As far as being ashamed of what I wrote: well, I did make a New Year's resolution to swear less, yes.

But I hope I will always condemn selfishness. And I'm not ashamed of that.

[identity profile] liadan-m.livejournal.com 2005-01-12 06:00 pm (UTC)(link)
agreement.

Thank you.

[identity profile] jbru.livejournal.com 2005-01-12 06:02 pm (UTC)(link)
Chapter:verse for the Mary and Martha story? (For those of us not so versed in our holy books.)

[identity profile] misia.livejournal.com 2005-01-12 06:03 pm (UTC)(link)
I never cared for it, but then again I always thought that Silverstein was showing his true colors a whole lot more in the infamous Uncle Shelby's ABZ Book.

[identity profile] juliansinger.livejournal.com 2005-01-12 06:04 pm (UTC)(link)
Well, if so, it's depressing that most of the "civilized" world doesn't seem to /get/ it.

[identity profile] matociquala.livejournal.com 2005-01-12 06:07 pm (UTC)(link)
*nod* And the only evidence I have to support the reading is "And the tree was happy.

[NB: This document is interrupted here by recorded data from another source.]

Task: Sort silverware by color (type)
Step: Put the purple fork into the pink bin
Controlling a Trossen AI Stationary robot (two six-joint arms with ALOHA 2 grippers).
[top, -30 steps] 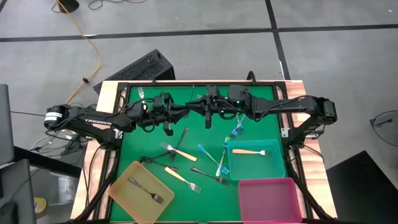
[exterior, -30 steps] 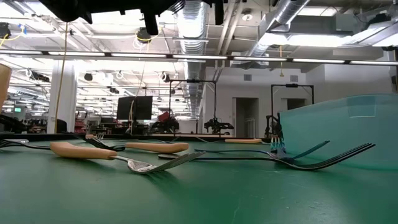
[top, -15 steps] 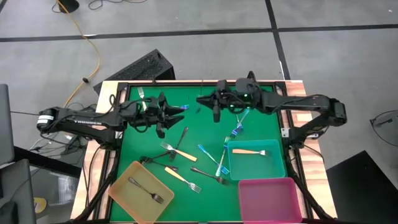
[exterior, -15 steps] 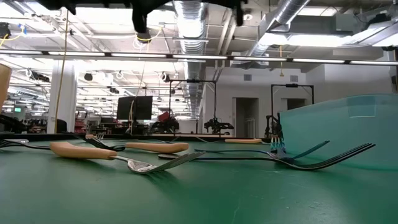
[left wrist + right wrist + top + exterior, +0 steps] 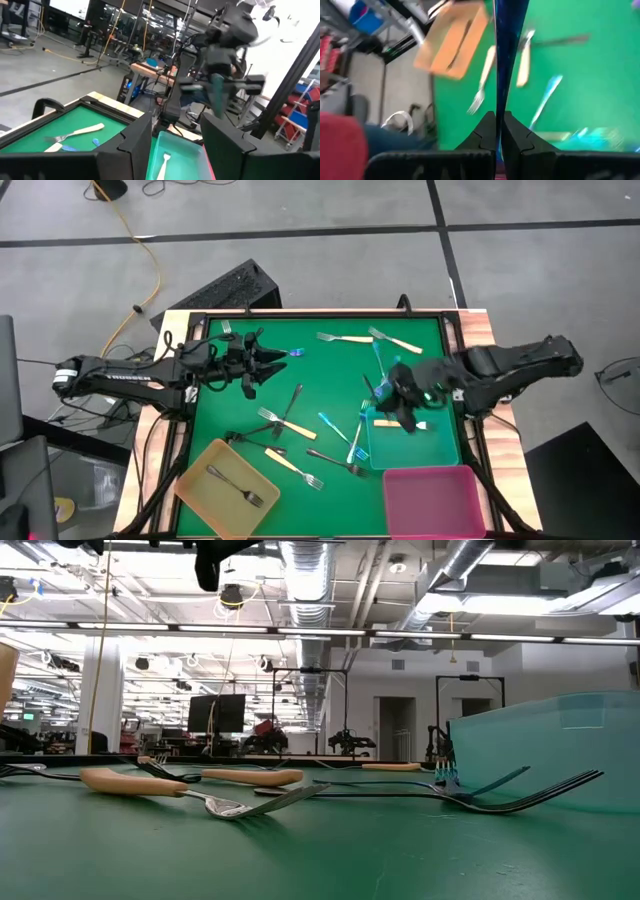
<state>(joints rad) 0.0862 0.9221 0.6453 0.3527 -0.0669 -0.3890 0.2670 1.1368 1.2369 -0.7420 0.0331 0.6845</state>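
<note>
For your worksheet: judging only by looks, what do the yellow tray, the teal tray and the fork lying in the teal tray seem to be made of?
Yellow tray: probably plastic, see-through amber; the green mat shows through its floor.
Teal tray: likely plastic too; in the low view its wall looks translucent and glossy.
Fork in the teal tray: silvery metal tines with a matte cream handle, perhaps plastic or wood; the pictures leave that open.

Three square trays sit on the table: one yellow tray (image 5: 197, 470), one teal tray (image 5: 446, 450) and one pink tray (image 5: 436, 496). The forks come in three kinds. Five cream-handled forks (image 5: 341, 338) can be counted, one of them in the teal tray. Five plain grey forks (image 5: 236, 486) show, one of them in the yellow tray. At least four blue forks (image 5: 336, 428) are visible; whether there is a fifth I cannot tell.
</note>
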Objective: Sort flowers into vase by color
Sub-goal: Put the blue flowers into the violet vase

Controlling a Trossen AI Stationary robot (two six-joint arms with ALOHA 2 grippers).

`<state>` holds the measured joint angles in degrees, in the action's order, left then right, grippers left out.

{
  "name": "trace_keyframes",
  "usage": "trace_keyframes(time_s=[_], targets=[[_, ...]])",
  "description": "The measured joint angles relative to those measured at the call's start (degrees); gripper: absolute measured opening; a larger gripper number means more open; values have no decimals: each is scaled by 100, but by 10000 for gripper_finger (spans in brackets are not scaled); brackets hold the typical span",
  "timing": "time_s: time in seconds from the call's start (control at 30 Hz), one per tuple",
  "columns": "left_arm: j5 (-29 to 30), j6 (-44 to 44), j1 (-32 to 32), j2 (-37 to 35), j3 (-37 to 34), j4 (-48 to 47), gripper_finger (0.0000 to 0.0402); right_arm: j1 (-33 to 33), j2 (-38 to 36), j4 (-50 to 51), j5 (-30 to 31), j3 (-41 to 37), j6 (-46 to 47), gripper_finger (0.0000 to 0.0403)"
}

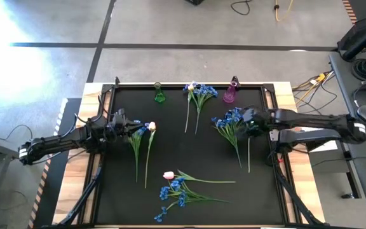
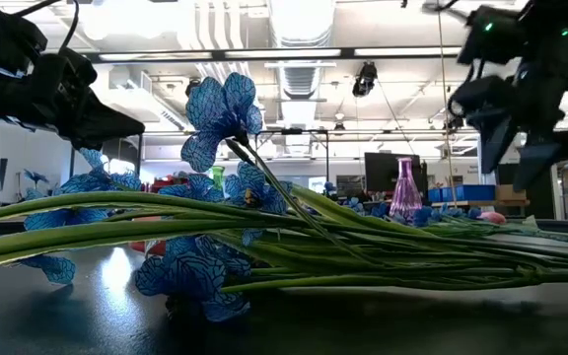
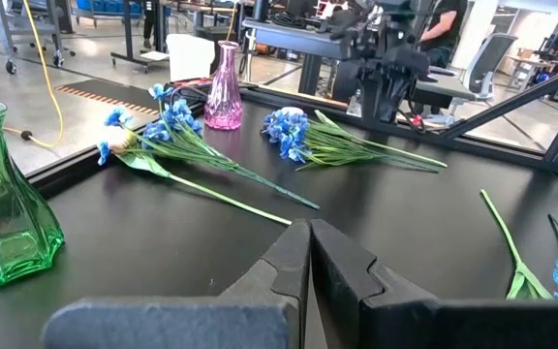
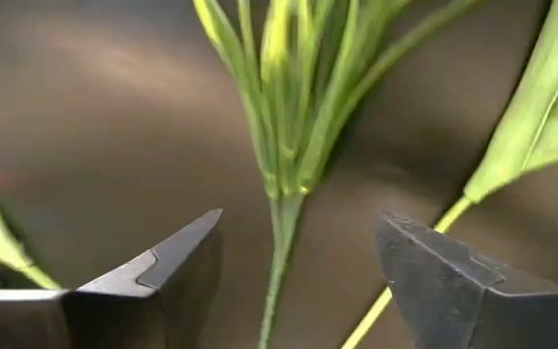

But not very."

But then, we live ina culture that celebrates codependency. So I'm not surprised that if it's meant to yank chains, the irony doesn't shine through.

I just don't know.

[identity profile] pegkerr.livejournal.com 2005-01-12 06:08 pm (UTC)(link)
Alas, I don't think I've read that one yet.

[identity profile] castiron.livejournal.com 2005-01-12 06:09 pm (UTC)(link)
Luke 10:38.

[identity profile] cakmpls.livejournal.com 2005-01-12 06:10 pm (UTC)(link)
I don't think the mother in "Love You Forever" says anything like "I will always love you best of everything in the world, I will always make everything right." What she sings is
"I'll love you forever
I'll like you for always
As long as I'm living
My baby you'll be."

I've always seen the mother's climbing into her adult son's room to sing to him as just a metaphor. I often wish I could hold my now-21-year-old son in my arms and sing to him the song his dad and I made up when he was a baby:
"What a wonderful, wonderful Ben-Ben . . ."
I wouldn't do it, for his sake, but I wish I could, for mine.

(And I'm sitting here crying as I write this.)

[identity profile] jbru.livejournal.com 2005-01-12 06:14 pm (UTC)(link)
Very interesting take. Thanks for the well-thought-out counterpoint to Peg's (also well-thought-out) criticism.

[identity profile] cakmpls.livejournal.com 2005-01-12 06:15 pm (UTC)(link)
I think that where we differ in our viewpoint on this book is that I don't see the tree as annihilating its self. For that matter, I don't know that I would see any kind of giving as annihilating the self, unless that's what the giver set out to do.